How Much Work Is Done on a Mass by a Time-Varying Force?

[XwakeriderX]

Homework Statement

A time-varying horizontal force is given by,
F(t) = (1.00 t + 0.250 t^2) Newtons
The force is applied from 0 to 5.00 seconds on a 10.0 kg mass which is initially at rest but is allowed to slide freely with only this one horizontal force acting on it. How much work is done on the mass by force F during the 5 seconds?

Homework Equations

W=Integral (from Xi to Xf) F_xdx

The Attempt at a Solution

W=(t^2)/2 + (t^3)/12 from 0 to 5
W=22.917

That is what i got from integrating.. But the answer is 26.3

 

[tiny-tim]

Hi XwakeriderX!

(have an integral: ∫ and try using the X² and X₂ icons just above the Reply box )

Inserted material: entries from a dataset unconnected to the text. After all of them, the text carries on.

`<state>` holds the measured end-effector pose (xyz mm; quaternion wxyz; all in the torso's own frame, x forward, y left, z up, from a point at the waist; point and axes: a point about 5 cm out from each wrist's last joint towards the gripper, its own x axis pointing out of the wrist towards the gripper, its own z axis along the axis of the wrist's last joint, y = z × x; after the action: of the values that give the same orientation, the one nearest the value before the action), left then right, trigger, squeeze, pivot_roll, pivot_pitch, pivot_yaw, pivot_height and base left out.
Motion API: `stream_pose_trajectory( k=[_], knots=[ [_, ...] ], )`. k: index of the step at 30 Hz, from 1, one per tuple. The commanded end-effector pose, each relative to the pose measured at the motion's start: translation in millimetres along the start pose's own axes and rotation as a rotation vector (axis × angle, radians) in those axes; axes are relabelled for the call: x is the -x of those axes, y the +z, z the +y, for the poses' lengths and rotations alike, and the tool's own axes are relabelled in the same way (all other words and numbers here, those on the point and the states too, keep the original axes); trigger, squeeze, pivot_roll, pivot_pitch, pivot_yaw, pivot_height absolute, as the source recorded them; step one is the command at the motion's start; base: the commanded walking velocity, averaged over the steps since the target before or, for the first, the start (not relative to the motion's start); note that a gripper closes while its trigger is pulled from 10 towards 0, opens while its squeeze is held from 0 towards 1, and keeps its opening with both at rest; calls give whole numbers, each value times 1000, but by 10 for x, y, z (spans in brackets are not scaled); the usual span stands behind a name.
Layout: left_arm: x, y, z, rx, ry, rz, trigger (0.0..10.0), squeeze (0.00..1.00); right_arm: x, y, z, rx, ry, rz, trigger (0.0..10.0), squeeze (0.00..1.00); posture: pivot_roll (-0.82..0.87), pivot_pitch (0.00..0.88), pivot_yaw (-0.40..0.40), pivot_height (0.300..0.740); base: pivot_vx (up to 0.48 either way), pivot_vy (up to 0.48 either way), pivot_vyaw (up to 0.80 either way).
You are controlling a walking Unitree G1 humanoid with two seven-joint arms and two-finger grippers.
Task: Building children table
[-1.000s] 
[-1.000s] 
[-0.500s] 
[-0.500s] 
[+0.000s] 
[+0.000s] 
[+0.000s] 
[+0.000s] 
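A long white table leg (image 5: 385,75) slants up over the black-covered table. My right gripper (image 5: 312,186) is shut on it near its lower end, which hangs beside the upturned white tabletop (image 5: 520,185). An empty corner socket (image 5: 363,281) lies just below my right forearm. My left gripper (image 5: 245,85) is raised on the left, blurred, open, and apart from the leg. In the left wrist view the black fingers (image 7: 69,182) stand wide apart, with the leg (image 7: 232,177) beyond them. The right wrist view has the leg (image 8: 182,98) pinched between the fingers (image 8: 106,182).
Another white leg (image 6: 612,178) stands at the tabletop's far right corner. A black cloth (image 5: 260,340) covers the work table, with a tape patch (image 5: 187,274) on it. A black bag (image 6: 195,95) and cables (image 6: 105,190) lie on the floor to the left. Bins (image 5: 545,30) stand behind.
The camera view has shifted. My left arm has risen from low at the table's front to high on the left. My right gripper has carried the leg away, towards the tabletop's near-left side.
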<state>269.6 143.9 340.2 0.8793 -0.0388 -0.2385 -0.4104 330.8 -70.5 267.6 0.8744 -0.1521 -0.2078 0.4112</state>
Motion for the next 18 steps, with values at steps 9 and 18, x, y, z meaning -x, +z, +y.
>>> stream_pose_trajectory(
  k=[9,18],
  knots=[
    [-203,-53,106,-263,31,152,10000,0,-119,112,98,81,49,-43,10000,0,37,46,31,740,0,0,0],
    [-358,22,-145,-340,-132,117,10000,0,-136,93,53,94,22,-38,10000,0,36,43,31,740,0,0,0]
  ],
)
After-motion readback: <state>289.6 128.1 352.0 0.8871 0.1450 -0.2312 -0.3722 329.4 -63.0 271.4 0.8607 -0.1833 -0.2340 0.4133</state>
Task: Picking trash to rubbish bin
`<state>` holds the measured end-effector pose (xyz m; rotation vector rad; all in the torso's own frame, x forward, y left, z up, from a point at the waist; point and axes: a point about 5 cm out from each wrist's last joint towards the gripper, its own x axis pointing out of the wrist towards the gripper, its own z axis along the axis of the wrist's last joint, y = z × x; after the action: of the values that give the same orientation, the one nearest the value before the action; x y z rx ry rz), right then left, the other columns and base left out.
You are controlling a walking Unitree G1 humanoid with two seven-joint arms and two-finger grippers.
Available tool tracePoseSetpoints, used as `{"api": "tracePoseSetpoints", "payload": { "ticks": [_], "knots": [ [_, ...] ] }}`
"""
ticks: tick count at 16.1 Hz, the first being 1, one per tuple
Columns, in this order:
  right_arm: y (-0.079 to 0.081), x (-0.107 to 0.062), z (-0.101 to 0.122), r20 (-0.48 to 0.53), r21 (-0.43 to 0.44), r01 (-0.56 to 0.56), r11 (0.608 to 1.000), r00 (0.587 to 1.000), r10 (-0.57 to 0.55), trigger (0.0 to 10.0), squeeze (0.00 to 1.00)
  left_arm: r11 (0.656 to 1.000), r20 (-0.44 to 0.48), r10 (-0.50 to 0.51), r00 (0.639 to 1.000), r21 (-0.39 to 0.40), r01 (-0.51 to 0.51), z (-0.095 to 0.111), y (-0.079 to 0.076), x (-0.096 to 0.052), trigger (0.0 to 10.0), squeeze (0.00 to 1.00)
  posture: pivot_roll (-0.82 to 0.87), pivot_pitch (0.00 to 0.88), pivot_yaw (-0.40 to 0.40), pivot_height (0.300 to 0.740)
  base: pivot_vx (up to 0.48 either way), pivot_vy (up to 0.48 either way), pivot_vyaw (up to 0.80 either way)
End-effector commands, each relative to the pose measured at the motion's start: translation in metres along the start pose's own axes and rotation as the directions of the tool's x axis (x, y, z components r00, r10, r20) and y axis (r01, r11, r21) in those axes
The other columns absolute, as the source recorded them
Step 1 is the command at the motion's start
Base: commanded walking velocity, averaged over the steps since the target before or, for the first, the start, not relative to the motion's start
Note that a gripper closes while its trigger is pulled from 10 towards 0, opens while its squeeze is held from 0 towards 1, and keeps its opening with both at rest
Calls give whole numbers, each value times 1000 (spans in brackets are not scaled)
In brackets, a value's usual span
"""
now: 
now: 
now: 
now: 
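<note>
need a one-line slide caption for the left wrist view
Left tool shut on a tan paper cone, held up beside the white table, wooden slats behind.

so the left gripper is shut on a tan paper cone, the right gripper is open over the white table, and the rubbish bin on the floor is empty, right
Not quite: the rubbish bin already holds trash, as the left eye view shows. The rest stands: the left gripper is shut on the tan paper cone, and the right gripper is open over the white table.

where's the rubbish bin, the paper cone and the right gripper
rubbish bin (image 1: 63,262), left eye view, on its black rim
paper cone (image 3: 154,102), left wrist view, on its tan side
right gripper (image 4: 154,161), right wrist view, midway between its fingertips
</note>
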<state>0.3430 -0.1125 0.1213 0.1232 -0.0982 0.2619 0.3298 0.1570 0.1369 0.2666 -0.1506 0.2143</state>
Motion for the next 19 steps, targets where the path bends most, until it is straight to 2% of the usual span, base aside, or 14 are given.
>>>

A time-varying horizontal force is given by,
F(t) = (1.00 t + 0.250 t^2) Newtons
The force is applied from 0 to 5.00 seconds on a 10.0 kg mass which is initially at rest but is allowed to slide freely with only this one horizontal force acting on it. How much work is done on the mass by force F during the 5 seconds?
…
W=Integral (from Xi to Xf) Fxdx
…
W=(t^2)/2 + (t^3)/12 from 0 to 5

No, that's ∫ F dt, and (as you say) you need ∫ F dx …

try again ​

 

[XwakeriderX]

Ah okay i got it! i used impulse then apllied W=Pf^2/2M

 

[tiny-tim]

Ah okay i got it! i used impulse then apllied W=Pf^2/2M

remember of course that this isn't a general formula, it works here only because v_i = 0 …

generally ∆W = ((v_i + P)² - v_i²)/2m = (P² + 2v_iP)/2m

 

[rwisz]

Joules.

I would like to point out that your approach and calculation are correct, but there may be some rounding errors or differences in the units used that could result in a slightly different answer. It is also possible that the given answer of 26.3 Joules is an approximation or rounded value. In any case, your understanding and application of the relevant equations and concepts is commendable. Keep up the good work.